The Tennessee Valley Authority (TVA) has approved a $4.9 billion plan to complete a nuclear unit at its Bellefonte site, near Hollywood, Alabama. The plant is about 55% complete and is expected to go into operation by 2020. TVA’s nuclear plants, at Browns Ferry, near Athens, Alabama; Sequoyah, in Soddy-Daisy, Tennessee, and Watts Bar, near Spring City, Tennessee. have 6.6 GW of generation capacity, about 30 percent of TVA’s total electric power capacity. TVA is the US's largest publically owned power provider.

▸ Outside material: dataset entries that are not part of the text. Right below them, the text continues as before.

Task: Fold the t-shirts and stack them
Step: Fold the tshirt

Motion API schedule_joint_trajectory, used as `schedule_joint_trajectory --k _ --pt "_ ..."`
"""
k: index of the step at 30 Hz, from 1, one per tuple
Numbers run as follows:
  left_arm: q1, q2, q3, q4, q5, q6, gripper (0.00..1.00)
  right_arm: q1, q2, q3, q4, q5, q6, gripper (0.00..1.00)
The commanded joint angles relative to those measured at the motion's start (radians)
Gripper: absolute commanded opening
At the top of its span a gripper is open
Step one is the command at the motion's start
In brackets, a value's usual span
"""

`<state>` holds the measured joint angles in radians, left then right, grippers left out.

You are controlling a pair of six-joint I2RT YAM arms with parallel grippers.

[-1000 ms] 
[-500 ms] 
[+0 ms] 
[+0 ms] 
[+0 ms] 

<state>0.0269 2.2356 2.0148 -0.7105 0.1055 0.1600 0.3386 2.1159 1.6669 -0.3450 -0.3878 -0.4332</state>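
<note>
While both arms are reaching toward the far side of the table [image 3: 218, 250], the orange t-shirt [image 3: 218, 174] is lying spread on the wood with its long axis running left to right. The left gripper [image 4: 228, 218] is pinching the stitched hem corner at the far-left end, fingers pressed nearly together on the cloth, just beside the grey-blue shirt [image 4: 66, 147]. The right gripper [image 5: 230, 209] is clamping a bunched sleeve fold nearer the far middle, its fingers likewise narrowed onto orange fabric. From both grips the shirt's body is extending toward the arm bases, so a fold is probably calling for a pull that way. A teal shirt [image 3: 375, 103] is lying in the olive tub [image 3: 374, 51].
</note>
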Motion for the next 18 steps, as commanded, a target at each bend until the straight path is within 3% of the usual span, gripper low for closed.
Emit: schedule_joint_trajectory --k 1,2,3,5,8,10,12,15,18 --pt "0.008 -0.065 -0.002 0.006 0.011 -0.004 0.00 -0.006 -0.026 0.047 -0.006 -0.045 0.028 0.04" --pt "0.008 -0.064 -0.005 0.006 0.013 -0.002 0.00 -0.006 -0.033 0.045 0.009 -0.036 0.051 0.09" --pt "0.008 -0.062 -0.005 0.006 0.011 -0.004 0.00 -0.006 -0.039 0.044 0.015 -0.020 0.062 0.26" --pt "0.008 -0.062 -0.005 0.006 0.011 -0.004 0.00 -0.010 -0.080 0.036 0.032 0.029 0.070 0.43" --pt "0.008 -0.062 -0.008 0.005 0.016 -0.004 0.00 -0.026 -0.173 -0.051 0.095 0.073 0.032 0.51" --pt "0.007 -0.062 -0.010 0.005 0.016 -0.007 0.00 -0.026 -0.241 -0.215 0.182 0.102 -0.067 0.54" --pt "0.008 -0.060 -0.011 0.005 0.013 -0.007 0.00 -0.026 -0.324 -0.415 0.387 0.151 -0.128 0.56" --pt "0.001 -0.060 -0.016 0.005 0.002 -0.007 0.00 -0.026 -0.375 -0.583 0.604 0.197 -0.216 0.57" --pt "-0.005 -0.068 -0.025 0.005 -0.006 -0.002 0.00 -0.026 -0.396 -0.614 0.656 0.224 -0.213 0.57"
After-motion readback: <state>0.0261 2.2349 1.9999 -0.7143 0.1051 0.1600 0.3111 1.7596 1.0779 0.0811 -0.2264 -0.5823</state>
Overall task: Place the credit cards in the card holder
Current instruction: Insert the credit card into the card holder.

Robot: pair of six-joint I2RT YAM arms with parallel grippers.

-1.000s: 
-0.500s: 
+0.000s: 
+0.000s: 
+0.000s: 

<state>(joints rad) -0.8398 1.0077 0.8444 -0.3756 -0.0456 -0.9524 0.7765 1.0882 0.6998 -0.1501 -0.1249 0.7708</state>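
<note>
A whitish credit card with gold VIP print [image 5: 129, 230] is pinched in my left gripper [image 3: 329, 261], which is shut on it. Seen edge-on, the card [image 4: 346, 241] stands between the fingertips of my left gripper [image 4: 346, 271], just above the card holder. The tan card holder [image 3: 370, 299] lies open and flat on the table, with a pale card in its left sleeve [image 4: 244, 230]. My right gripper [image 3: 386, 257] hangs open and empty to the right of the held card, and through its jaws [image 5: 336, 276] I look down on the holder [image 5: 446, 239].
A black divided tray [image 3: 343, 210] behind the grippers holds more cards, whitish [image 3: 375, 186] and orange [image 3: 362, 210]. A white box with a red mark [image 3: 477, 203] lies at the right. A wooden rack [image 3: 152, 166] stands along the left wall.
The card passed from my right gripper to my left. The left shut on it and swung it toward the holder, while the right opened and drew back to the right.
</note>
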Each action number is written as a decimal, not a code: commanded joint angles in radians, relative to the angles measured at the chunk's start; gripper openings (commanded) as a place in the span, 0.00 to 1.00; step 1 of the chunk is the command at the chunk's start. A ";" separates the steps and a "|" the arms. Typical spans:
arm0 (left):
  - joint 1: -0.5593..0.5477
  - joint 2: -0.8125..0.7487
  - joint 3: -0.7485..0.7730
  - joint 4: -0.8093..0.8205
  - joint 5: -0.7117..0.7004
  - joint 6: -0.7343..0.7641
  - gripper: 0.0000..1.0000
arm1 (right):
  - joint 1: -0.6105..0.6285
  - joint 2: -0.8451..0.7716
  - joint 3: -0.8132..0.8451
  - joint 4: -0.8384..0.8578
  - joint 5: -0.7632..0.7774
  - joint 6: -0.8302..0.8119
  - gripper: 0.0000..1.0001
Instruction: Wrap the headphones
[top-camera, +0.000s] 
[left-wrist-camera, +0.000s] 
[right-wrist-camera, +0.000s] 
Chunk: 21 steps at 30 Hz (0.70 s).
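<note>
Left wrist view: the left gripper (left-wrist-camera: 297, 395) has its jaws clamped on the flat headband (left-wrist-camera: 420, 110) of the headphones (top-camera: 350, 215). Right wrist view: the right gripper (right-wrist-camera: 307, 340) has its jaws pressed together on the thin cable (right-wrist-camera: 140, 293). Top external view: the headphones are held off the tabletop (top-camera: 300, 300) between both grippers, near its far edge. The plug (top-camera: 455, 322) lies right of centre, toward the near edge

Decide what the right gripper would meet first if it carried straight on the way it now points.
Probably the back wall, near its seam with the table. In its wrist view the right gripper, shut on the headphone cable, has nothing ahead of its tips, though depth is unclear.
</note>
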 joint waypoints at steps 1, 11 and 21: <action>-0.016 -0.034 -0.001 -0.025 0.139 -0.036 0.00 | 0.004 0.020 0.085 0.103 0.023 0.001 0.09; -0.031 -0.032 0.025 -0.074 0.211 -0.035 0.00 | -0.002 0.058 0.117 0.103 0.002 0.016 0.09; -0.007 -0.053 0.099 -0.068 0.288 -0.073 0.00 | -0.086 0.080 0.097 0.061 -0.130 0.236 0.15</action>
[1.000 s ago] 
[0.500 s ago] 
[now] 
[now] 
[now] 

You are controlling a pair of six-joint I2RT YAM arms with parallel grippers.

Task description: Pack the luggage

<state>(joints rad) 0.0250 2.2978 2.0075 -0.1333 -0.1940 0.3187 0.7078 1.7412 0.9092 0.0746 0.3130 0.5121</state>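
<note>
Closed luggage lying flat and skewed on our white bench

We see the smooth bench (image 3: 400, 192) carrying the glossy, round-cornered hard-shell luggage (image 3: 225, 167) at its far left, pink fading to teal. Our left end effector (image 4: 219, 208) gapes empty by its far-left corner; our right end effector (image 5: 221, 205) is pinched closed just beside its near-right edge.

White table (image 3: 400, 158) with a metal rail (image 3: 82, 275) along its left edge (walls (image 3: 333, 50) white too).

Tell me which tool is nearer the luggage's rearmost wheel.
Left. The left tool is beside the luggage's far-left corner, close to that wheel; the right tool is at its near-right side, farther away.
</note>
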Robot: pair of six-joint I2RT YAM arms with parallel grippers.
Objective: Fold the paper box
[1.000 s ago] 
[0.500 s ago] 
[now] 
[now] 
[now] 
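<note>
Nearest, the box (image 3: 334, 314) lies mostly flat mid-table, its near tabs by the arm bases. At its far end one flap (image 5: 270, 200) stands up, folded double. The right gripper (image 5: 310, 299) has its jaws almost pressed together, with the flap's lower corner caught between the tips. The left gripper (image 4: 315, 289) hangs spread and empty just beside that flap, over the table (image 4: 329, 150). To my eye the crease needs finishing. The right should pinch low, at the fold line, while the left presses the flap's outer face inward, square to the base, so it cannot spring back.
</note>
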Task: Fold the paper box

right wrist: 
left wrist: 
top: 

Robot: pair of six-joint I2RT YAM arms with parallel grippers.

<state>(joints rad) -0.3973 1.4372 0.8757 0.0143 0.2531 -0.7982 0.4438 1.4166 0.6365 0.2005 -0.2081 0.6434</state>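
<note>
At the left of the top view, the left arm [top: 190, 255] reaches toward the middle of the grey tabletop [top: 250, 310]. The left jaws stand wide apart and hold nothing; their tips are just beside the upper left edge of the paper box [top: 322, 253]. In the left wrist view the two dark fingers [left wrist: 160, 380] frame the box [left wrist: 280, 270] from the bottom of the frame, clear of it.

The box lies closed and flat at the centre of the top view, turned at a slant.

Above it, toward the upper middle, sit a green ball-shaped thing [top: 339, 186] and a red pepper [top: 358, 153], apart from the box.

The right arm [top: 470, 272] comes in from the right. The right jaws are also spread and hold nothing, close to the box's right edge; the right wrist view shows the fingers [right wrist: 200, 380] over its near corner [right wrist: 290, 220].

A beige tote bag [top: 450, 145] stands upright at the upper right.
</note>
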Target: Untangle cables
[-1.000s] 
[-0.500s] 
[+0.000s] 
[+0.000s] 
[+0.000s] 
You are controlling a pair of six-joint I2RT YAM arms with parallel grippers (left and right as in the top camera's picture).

TVA expects that lessons learned from the Fukushima nuclear situation will be incorporated in Bellefonte’s construction. The Nuclear Regulatory Commission (NRC) has been evaluating the Japanese event and is providing details that will aid in improving the operation, design and features of TVA's nuclear facilities. Based on the Fukushima experience, TVA will focus at Bellefonte on preparing for “stacked events”, such as an earthquake and a flood, and assuring the site will have the necessary equipment operational and available. TVA remains interested in potentially licensing one or more advanced nuclear reactors at the site and continues to support the NRC’s licensing of the Westinghouse AP1000 technology.
One of TVA's motivations for investing in nuclear energy is to increase the supply of electric power without increasing emissions.
Westinghouse AP1000
The Advanced Passive 1000 (AP1000) design is a pressurized-water reactor (PWR) with passive safety features. Passive safety means that the reactor is designed so that in case of failure it will fail to a safe state (cold shutdown) with a minimum of active intervention and no external power. The reactors at Fukushima, which were designed and built in the early 1970's, are GE boiling water reactors and require off-site power for active cooling in case of failure.
Earlier this month Westinghouse Electric Company, a group company of Toshiba Corporation, received notification from the NRC that it is issuing its Final Safety Evaluation Report on the AP1000 pressurized water reactor. This is the second time that the AP1000 PWR design has gone through the Design Certification process with the NRC. The first time the NRC granted Design Certification to the AP1000 in 2006. Since then, the AP1000 design has been modified to meet new and additional NRC requirements, including those that require the design to withstand the impact of an aircraft crash on its shield building. The passive safety systems of the AP1000 design are intended to enable it to safely shutdown with no, or minimal, operator action and no AC power.